Von Judith Perez | 12.02.2017, 09:17 Uhr

Mit einem bunten Nachmittag für alle hat die Bramscher Stadtbücherei ihre Wiedereröffnung gefeiert. Die hellen Räume strahlten nicht nur in neuem Glanz, sondern füllten sich auch wieder mit Leben. 

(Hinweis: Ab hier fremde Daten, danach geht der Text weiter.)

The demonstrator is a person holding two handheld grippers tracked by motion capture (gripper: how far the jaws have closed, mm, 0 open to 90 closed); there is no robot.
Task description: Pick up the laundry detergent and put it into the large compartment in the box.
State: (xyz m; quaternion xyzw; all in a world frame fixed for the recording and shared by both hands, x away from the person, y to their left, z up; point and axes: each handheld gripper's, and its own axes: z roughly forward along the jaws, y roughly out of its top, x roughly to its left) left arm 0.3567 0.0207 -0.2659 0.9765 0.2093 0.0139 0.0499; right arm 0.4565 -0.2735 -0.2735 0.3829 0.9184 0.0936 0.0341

Natürlich ging es auch um‘ s Lesen. In einer der neuen gemütlichen Lese-Ecken wird gerade vorgelesen. „Ella und ihre Freunde“ von Timo Parvela liegt in den Händen von Petra Nannen. Oma, Opa, Mama, Papa und einige Kinder lauschen gebannt der Geschichte. Je nach Alter der Kinder wählt Petra Nannen ein passendes Buch aus. „Bei den Kindergartenkindern kommen die ‚Olchis‘ immer noch sehr gut an“, weiß sie. An diesem Nachmittag geht es in der modernisierten Bücherei aber um weit mehr als um das Ausleihen oder Zurückgeben eines Buches. Die neuen Lese-Ecken, gemütlichen Nischen mit roten Sitzmöbeln, das kostenlose WLAN und die hellen, freundlichen Räume zeigen, dass es ein Ort geworden ist, an dem man sich gerne aufhält.

Ganz in Ruhe

Im Bereich der Gesellschaftsspiele sitzt eine ältere Dame und spielt mit ihrer Enkelin ein Spiel - zwar im Mantel, aber ganz in Ruhe. Direkt gegenüber kann man an einem Glücksrad drehen und ein Buch oder ein paar Gummibärchen gewinnen. Der elfjährige Henri mit schwarzem Zylinder auf dem Kopf, betreut die Aktion. Er selbst liest und leiht sich zurzeit gerne Comics aus. „Die Bücherei ist nun viel moderner“, findet er.

Heller und aufgeräumter

Auch Stefanie Link aus Bramsche kann sich vorstellen, dass die neuen Räumlichkeiten zu mehr Aufenthalt anlocken. „Wesentlich aufgeräumter und heller“ erscheinen ihr die Räume nun. Mit ihren Söhnen Jonas und Constantin hat die Familie seit drei Jahren einen Leseausweis. Der fünfjährige Jonas hat gerade Hörspiel-CD‘ s für sich entdeckt. „Die darf er immer abends vor dem Einschlafen hören“, erzählt Mutter Stefanie. Der einjährige Bruder Constantin findet eine große Auswahl an Bilderbüchern vor. Er ist Pferdefan und hat gleich etwas Passendes entdeckt. Ganz in seinen Bann gezogen hat die beiden allerdings der extra engagierte Zauberer Bruno Beat. Er schafft es gekonnt, Groß und Klein in seinen Bann zu ziehen und Spielkarten, Tücher und andere Utensilien her und wieder weg zu zaubern.

Nannen dankt Team

Neben diesen besonderen Attraktionen geht der normale Bücherei-Alltag munter weiter. Rosemarie Neumann und Eveline Thies halten am Empfangstresen die Stellung. Sie scannen, tippen und sortieren ein. „Wir müssen uns erst an die andere Struktur gewöhnen. Bücher sind nun nach Schlagwörtern und nicht mehr alphabetisch geordnet. Außerdem arbeiten wir am Computer nun von rechts nach links. Vorher war es andersherum“, erklärt Thies, die seit 31 Jahren in der Bücherei arbeitet. Beide finden die Modernisierung sehr gelungen. Günter Nannen ist seinen Mitarbeiterinnen sehr dankbar, dass sie dafür gesorgt haben, dass nach dem Umbau alles wieder schnell in geordneten Bahnen laufen konnte. Er freut sich über ein so „tolles Team“.